▶ [How to complete this task] Your answer must be an exact copy of the listing.

▶ [Data extract]
__________________________________________________

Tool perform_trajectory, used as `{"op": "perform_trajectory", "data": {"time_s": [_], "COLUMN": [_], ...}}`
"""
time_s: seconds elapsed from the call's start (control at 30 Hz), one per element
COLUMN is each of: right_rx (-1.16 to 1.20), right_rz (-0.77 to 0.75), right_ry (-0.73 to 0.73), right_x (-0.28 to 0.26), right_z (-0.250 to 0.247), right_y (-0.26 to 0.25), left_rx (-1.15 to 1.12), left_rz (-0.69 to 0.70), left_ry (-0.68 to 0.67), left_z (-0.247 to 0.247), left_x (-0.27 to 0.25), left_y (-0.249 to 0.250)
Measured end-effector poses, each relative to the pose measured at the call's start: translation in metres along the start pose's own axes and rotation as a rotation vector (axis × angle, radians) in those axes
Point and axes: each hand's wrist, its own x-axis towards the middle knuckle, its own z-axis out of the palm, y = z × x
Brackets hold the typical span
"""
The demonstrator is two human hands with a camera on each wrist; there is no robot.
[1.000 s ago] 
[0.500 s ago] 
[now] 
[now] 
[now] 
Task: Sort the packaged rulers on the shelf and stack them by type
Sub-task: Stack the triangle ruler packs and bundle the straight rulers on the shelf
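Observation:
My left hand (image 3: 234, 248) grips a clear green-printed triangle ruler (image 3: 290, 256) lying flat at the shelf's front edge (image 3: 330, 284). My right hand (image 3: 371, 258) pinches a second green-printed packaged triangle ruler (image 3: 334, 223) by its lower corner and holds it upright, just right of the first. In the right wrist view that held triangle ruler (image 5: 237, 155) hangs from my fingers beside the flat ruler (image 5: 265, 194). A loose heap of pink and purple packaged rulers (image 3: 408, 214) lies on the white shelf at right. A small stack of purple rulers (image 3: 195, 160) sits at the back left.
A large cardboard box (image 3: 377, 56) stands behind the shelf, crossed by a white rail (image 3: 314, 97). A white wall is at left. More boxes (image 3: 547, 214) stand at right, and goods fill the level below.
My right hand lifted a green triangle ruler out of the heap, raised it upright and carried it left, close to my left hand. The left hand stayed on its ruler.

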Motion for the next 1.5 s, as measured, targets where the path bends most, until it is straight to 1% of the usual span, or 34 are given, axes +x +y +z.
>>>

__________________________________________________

▶ [Response to the exercise]
Tool perform_trajectory, used as `{"op": "perform_trajectory", "data": {"time_s": [_], "COLUMN": [_], ...}}`
"""
time_s: seconds elapsed from the call's start (control at 30 Hz), one per element
COLUMN is each of: right_rx (-1.16 to 1.20), right_rz (-0.77 to 0.75), right_ry (-0.73 to 0.73), right_x (-0.28 to 0.26), right_z (-0.250 to 0.247), right_y (-0.26 to 0.25), left_rx (-1.15 to 1.12), left_rz (-0.69 to 0.70), left_ry (-0.68 to 0.67), left_z (-0.247 to 0.247), left_x (-0.27 to 0.25), left_y (-0.249 to 0.250)
Measured end-effector poses, each relative to the pose measured at the call's start: translation in metres along the start pose's own axes and rotation as a rotation vector (axis × angle, radians) in those axes
Point and axes: each hand's wrist, its own x-axis towards the middle knuckle, its own z-axis out of the palm, y = z × x
Brackets hold the typical span
"""
The demonstrator is two human hands with a camera on each wrist; there is no robot.
[1.000 s ago] 
[0.500 s ago] 
[now] 
[now] 
[now] 
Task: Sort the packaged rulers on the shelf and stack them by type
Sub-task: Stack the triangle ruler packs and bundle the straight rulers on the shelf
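Observation:
My left hand (image 3: 234, 248) grips a clear green-printed triangle ruler (image 3: 290, 256) lying flat at the shelf's front edge (image 3: 330, 284). My right hand (image 3: 371, 258) pinches a second green-printed packaged triangle ruler (image 3: 334, 223) by its lower corner and holds it upright, just right of the first. In the right wrist view that held triangle ruler (image 5: 237, 155) hangs from my fingers beside the flat ruler (image 5: 265, 194). A loose heap of pink and purple packaged rulers (image 3: 408, 214) lies on the white shelf at right. A small stack of purple rulers (image 3: 195, 160) sits at the back left.
A large cardboard box (image 3: 377, 56) stands behind the shelf, crossed by a white rail (image 3: 314, 97). A white wall is at left. More boxes (image 3: 547, 214) stand at right, and goods fill the level below.
My right hand lifted a green triangle ruler out of the heap, raised it upright and carried it left, close to my left hand. The left hand stayed on its ruler.
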
Motion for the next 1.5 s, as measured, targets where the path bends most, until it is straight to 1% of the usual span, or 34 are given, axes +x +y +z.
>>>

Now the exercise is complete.